What is needed is a word-for-word copy of every record below, minus the pictures.

[Collection entries]

◆ ◆ ◆

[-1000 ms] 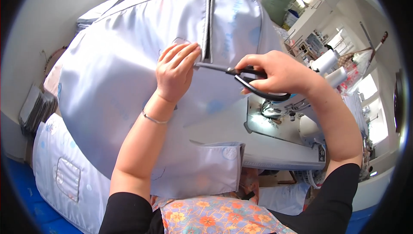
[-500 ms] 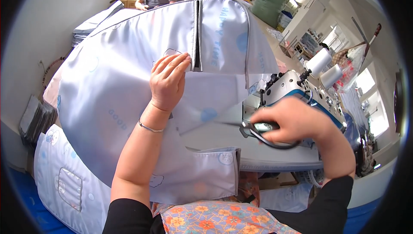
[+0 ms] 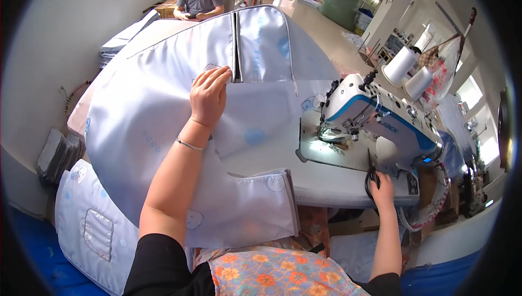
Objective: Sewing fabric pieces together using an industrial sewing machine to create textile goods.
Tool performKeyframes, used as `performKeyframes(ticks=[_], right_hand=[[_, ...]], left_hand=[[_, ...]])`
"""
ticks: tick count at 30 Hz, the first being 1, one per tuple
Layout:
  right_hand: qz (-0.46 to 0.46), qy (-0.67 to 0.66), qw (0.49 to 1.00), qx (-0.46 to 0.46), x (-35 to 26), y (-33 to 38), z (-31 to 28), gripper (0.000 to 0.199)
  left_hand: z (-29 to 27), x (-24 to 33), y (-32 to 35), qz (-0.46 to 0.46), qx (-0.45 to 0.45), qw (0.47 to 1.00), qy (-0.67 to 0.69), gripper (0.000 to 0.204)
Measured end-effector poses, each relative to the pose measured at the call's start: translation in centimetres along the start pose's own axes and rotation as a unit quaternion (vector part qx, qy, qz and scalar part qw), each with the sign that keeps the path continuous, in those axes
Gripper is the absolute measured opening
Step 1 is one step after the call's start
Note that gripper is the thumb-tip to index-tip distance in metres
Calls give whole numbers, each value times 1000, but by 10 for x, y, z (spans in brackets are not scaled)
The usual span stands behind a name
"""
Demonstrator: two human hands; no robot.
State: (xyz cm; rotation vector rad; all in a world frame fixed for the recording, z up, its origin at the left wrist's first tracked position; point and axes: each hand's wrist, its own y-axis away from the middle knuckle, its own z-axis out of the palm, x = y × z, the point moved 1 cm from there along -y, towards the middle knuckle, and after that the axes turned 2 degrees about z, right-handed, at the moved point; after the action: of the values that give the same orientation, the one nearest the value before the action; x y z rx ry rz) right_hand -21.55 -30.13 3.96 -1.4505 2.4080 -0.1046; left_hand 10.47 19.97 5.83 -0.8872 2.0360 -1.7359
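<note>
The person's left hand (image 3: 209,97) lies on pale fabric (image 3: 136,95) beside a dark slit (image 3: 236,48), fingers straight and together; its thumb is hidden, so whether it pinches cannot be told. The right hand (image 3: 384,189) meets black scissors (image 3: 372,174) over the surface (image 3: 337,179) beside the sewing machine (image 3: 375,112); overlapping fingers leave its grip unclear

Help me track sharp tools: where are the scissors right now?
The scissors are in the head view's right half, at the right hand, near the sewing machine.
</note>
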Motion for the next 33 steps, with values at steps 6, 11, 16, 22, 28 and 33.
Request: performKeyframes(ticks=[6, 11, 16, 22, 28, 33], right_hand=[[-287, -241, 924, -78, -149, 12, 35, 44], [-379, -398, 798, -247, -264, 12, 47, 63], [-414, -355, 775, -318, -281, -1, 67, 32], [-150, -582, 530, -598, -255, -2, 67, 41], [6, -729, 474, -494, -291, 30, 68, 50], [16, -800, 235, -552, -271, 10, 98, 29]], left_hand=[[-28, 44, 9, -24, -214, 976, -10, 20], [-99, 115, 49, -37, -397, 917, 7, 34], [-103, 103, 79, -6, -345, 939, -3, 16], [-63, 65, 50, 111, -332, 936, 41, 27], [23, 56, -13, 186, -317, 914, 169, 11], [57, 78, -10, 217, -363, 888, 180, 23]])
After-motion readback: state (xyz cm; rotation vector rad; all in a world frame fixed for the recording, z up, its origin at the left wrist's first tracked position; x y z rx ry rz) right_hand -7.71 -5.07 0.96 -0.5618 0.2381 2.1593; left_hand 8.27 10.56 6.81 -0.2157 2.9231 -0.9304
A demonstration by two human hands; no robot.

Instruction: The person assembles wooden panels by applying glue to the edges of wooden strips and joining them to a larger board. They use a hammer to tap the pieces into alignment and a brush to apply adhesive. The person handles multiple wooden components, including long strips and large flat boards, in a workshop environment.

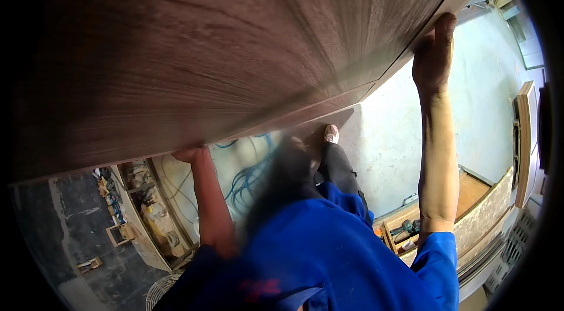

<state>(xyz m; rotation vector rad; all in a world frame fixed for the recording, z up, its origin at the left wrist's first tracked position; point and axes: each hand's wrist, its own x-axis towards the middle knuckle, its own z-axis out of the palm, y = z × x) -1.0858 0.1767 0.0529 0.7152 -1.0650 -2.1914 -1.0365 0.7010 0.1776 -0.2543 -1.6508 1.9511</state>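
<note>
One brown wood-grain panel (223, 46), fills upper frame, held overhead at a tilt; two hands on it: right hand (433, 55) fingers wrapped over right edge; left hand (189, 154) curled under lower edge; one shoe (331, 133) on the floor (399, 134) below.

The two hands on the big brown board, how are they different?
The right hand reaches high, arm stretched out, fingers hooked over the wooden panel's far edge. The left hand sits lower and closer, mostly hidden under the panel's near edge. Both are bare and grip the same panel.
</note>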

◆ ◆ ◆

> SOLUTION TO THIS EXERCISE:
[-1000 ms] 
[-500 ms] 
[+0 ms] 
Objective: Sewing fabric pieces together using an industrial sewing machine to create textile goods.
Tool performKeyframes, used as `performKeyframes(ticks=[_], right_hand=[[_, ...]], left_hand=[[_, ...]])`
"""
ticks: tick count at 30 Hz, the first being 1, one per tuple
Layout:
  right_hand: qz (-0.46 to 0.46), qy (-0.67 to 0.66), qw (0.49 to 1.00), qx (-0.46 to 0.46), x (-35 to 26), y (-33 to 38), z (-31 to 28), gripper (0.000 to 0.199)
  left_hand: z (-29 to 27), x (-24 to 33), y (-32 to 35), qz (-0.46 to 0.46), qx (-0.45 to 0.45), qw (0.47 to 1.00), qy (-0.67 to 0.69), gripper (0.000 to 0.204)
Measured end-effector poses, each relative to the pose measured at the call's start: translation in centimetres along the start pose's own axes and rotation as a unit quaternion (vector part qx, qy, qz and scalar part qw), each with the sign that keeps the path continuous, in those axes
Gripper is the absolute measured opening
Step 1 is one step after the call's start
Note that gripper is the thumb-tip to index-tip distance in metres
Calls give whole numbers, each value times 1000, but by 10 for x, y, z (spans in brackets are not scaled)
The usual span stands behind a name
"""
Demonstrator: two human hands; no robot.
State: (xyz cm; rotation vector rad; all in a world frame fixed for the recording, z up, its origin at the left wrist's first tracked position; point and axes: each hand's wrist, its own y-axis away from the middle knuckle, its own z-axis out of the palm, x = y × z, the point moved 1 cm from there along -y, towards the middle knuckle, and after that the axes turned 2 degrees about z, right-handed, at the moved point; after the action: of the values that give the same orientation, the one nearest the value before the action; x y z rx ry rz) right_hand -21.55 -30.13 3.96 -1.4505 2.4080 -0.1046; left_hand 10.47 19.97 5.83 -0.8872 2.0360 -1.7359
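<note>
The person's left hand (image 3: 209,97) lies on pale fabric (image 3: 136,95) beside a dark slit (image 3: 236,48), fingers straight and together; its thumb is hidden, so whether it pinches cannot be told. The right hand (image 3: 384,189) meets black scissors (image 3: 372,174) over the surface (image 3: 337,179) beside the sewing machine (image 3: 375,112); overlapping fingers leave its grip unclear

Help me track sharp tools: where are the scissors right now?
The scissors are in the head view's right half, at the right hand, near the sewing machine.
</note>
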Motion for the next 33 steps, with values at steps 6, 11, 16, 22, 28 and 33.
Request: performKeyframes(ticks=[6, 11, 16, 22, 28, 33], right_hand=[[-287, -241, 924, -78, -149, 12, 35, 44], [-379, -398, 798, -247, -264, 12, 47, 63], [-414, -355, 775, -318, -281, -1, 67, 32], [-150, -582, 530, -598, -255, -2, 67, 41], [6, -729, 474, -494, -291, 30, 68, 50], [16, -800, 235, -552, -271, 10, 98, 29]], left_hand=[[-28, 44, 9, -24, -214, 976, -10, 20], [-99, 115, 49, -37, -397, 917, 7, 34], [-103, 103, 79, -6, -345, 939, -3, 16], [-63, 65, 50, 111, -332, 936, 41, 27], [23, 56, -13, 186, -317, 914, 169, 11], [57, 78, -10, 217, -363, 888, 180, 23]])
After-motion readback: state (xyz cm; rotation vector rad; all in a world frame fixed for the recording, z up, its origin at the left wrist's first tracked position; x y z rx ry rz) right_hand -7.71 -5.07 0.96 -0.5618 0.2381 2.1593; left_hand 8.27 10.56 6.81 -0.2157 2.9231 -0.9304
A demonstration by two human hands; no robot.

Instruction: The person assembles wooden panels by applying glue to the edges of wooden strips and joining them to a larger board. They use a hammer to tap the pieces into alignment and a brush to apply adhesive. The person handles multiple wooden components, including long strips and large flat boards, in a workshop environment.


<state>(xyz m; rotation vector rad; all in a world frame fixed for the recording, z up, its origin at the left wrist's first tracked position; point and axes: each hand's wrist, its own x-axis towards the middle knuckle, its own z-axis out of the palm, y = z × x) -1.0858 0.1767 0.0529 0.7152 -1.0650 -2.1914 -1.0365 0.7010 0.1776 -0.2543 -1.6508 1.9511</state>
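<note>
One brown wood-grain panel (223, 46), fills upper frame, held overhead at a tilt; two hands on it: right hand (433, 55) fingers wrapped over right edge; left hand (189, 154) curled under lower edge; one shoe (331, 133) on the floor (399, 134) below.

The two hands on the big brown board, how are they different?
The right hand reaches high, arm stretched out, fingers hooked over the wooden panel's far edge. The left hand sits lower and closer, mostly hidden under the panel's near edge. Both are bare and grip the same panel.
</note>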

For this exercise, nothing more is required.